Monoclonal antibodies directed against the SARS-Cov2 virus constitute a treatment against Covid-19, the aim of which is to prevent the most vulnerable people from developing serious forms of the disease.
These monoclonal antibody treatments for Covid-19 provide an immune shield against the disease to patients most likely to develop acute and severe forms.
It is not a question of inducing the production of antibodies by patients (principle of vaccination) but of administering directly active antibodies to them. Especially for patients most likely to develop severe forms of the disease.
The monoclonal antibodies developed against Covid-19 are designed to attack a specific part of the virus: this is the Spike protein located on the surface of the virus, which helps it to attach and enter human cells.
By preventing it from attaching itself, the virus thus has less hold on patients, and becomes much less offensive. It is therefore an aid provided to the immune system at the start of the infection even before the patient’s immune defences develop.
January 23, 2022, (CNN) Federal regulators are considering limiting the authorization of certain monoclonal antibody treatments that have not proved effective against the Omicron variant of the coronavirus, a source familiar with the decision-making.
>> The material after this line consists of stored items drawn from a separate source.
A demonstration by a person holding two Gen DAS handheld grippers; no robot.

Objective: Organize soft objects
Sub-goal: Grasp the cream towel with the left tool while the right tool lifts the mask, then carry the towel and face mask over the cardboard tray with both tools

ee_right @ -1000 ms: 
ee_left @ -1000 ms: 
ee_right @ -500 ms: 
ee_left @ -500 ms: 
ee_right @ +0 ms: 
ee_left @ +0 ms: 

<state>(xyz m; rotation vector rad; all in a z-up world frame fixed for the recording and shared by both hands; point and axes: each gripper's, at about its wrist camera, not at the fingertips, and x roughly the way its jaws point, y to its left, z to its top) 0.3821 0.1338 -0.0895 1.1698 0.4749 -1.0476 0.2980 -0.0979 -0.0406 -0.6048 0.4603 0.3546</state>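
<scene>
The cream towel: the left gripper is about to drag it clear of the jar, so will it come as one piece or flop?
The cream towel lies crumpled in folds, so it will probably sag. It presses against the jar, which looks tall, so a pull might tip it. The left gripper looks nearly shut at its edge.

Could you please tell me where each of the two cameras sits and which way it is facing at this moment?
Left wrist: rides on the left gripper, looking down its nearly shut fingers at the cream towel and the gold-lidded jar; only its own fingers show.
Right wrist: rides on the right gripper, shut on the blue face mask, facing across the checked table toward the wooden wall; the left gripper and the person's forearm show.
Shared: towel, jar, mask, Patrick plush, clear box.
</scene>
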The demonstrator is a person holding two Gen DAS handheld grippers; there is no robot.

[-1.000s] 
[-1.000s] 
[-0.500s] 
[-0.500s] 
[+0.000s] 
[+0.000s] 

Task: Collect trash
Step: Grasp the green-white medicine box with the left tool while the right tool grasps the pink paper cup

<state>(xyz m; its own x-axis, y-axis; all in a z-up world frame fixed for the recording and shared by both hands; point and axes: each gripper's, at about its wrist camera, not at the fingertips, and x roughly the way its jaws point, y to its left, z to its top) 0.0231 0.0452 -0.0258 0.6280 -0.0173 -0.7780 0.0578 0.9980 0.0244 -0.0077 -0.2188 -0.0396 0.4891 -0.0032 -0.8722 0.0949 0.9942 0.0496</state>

The US Food and Drug Administration could decide in the coming days to take steps to curb the use of antibody treatments produced by Eli Lilly and Regeneron, the source said, pointing to the growing body of evidence that shows their monoclonal therapies don’t effectively neutralise the virus’ Omicron variant.
The National Institutes of Health had recently updated its guidelines to advise clinics against using these treatments on patients with mild to moderate Covid-19 due to their diminished effectiveness against the Omicron variant.
The continuous appearance of new forms and variations of sars cov-2 could let one think that new treatments and clinical trials, likely to combine different monoclonal antibodies, will emerge in the next months or days. Nevertheless mab have been used for years to treat many other diseases and are proved to be efficient and their use doesn’t seem to be a subject of discord in most cases.